After six years of employment, Stephens presented the owner of the funeral home a letter indicating that she had struggled with a gender identity disorder her entire life. “I have felt imprisoned in my body that does not match my mind, and this has caused me great despair and loneliness,” the letter said. “With the support of my loving wife, I have decided to become the person that my mind already is. … Toward that end, I intend to have sex reassignment surgery. The first step I must take is to live and work full-time as a woman for one year. At the end of my vacation, I will return to work as my true self, Aimee Australia Stephens, in appropriate business attire.”

The owner of the funeral home, Thomas Rost, fired Stephens in response to the letter. He indicated that he did not think things would “work out.” He later justified his decision by saying he has a sincere belief that the Bible teaches that a person’s sex is an immutable God-given gift, and that he would be violating God’s commands if he were to permit his male-born funeral director to wear women’s clothes. He also said that he believed that his customers would be unnecessarily distracted and upset by the situation.

Stephens filed a Title VII gender discrimination claim against the funeral home alleging that she was discriminated against on account of her “sex,” but the lower court dismissed Stephens’s claim. It ruled that transgender status is not a protected trait under Title VII, and that the Religious Freedom Restoration Act (RFRA) barred the claim because of Rost’s Christian beliefs. Stephens filed an appeal with the 6th Circuit Court of Appeals, which overturned the decision and ruled in Stephens’ favor.

“Discrimination on the basis of transgender and transitioning status is necessarily discrimination on the basis of sex,” the court said, meaning that such adverse employment actions would violate Title VII. Although the funeral home argued that, for the purposes of Title VII, “sex” refers to a “binary characteristic for which there are only two classifications, male and female,” the court rejected this argument. “It is analytically impossible,” the court said, “to fire an employee based on that employee’s status as a transgender person without being motivated, at least in part, by the employee’s sex.”

The Supreme Court also accepted this case for review and will hear arguments on the same day as the two sexual orientation discrimination cases. The rulings in all three cases could forever reshape the nation’s primary antidiscrimination statute. And while almost half of the states in the country and many local governments already have laws prohibiting sexual orientation and gender identity discrimination in employment, millions of employers and workers in the other half of the country will need to pay close attention to these rulings. They may require you to adjust your policies and practices, revise your handbooks, amend your training and orientation materials, and alter your overall approach to workplace relations to mirror current standards.

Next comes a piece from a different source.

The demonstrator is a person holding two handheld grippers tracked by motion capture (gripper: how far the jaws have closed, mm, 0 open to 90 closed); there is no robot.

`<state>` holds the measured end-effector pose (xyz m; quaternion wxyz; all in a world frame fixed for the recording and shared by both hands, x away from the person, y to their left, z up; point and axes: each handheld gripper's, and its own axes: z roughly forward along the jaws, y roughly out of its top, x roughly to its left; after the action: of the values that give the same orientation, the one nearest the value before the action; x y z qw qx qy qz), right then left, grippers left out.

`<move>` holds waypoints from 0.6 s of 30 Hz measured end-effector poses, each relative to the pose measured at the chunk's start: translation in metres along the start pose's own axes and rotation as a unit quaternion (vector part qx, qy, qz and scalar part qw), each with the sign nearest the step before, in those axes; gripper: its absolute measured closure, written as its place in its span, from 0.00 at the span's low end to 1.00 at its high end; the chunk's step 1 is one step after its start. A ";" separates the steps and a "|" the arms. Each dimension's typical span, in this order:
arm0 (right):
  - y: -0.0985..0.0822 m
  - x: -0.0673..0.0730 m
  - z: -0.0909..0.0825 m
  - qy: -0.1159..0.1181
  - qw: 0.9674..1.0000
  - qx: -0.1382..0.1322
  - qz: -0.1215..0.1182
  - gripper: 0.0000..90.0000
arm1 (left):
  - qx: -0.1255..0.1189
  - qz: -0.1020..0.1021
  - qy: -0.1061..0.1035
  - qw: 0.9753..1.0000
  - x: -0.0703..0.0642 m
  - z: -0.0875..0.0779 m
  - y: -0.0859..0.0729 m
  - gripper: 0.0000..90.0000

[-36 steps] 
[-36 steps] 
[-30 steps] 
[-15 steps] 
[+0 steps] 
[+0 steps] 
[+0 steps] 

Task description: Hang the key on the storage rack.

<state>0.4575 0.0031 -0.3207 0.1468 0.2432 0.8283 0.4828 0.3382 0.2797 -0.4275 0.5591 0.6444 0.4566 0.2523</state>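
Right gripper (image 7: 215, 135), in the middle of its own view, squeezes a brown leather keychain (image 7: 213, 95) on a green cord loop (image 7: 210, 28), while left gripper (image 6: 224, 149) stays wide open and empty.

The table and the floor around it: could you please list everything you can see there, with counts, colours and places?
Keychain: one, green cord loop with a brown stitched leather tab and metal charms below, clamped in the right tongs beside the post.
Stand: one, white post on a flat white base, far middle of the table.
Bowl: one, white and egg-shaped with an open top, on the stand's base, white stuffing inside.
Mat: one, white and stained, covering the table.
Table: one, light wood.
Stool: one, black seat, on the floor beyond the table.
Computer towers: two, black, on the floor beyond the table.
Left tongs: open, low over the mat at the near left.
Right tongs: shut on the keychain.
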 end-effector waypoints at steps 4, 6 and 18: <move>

What Else Is On The Horizon?

Beyond these three cases, the Court has added a variety of other interesting cases that could impact a large number of employers across the country. Among the other cases we’ll be tracking:

  • Comcast Corp. v. National Association of African American-Owned Media: Whether a Section 1981 race discrimination claim fails absent “but for” causation.
  • Trump v. NAACP: Whether the Department of Homeland Security’s decision to wind down the Deferred Action for Childhood Arrivals (DACA) policy is judicially reviewable and lawful.
  • Babb v. Wilkie: Determining the correct standard when assessing ADEA age discrimination cases for federal sector workers.
  • Intel Corp. Investment Policy Committee v. Sulyma: Whether the three-year statute of limitations period in ERISA, which begins on “the earliest on which the plaintiff had actual knowledge of the breach or violation,” bars claims brought more than three years after the information was disclosed to the plaintiff, but the plaintiff chose not to read and could not recall having read such information.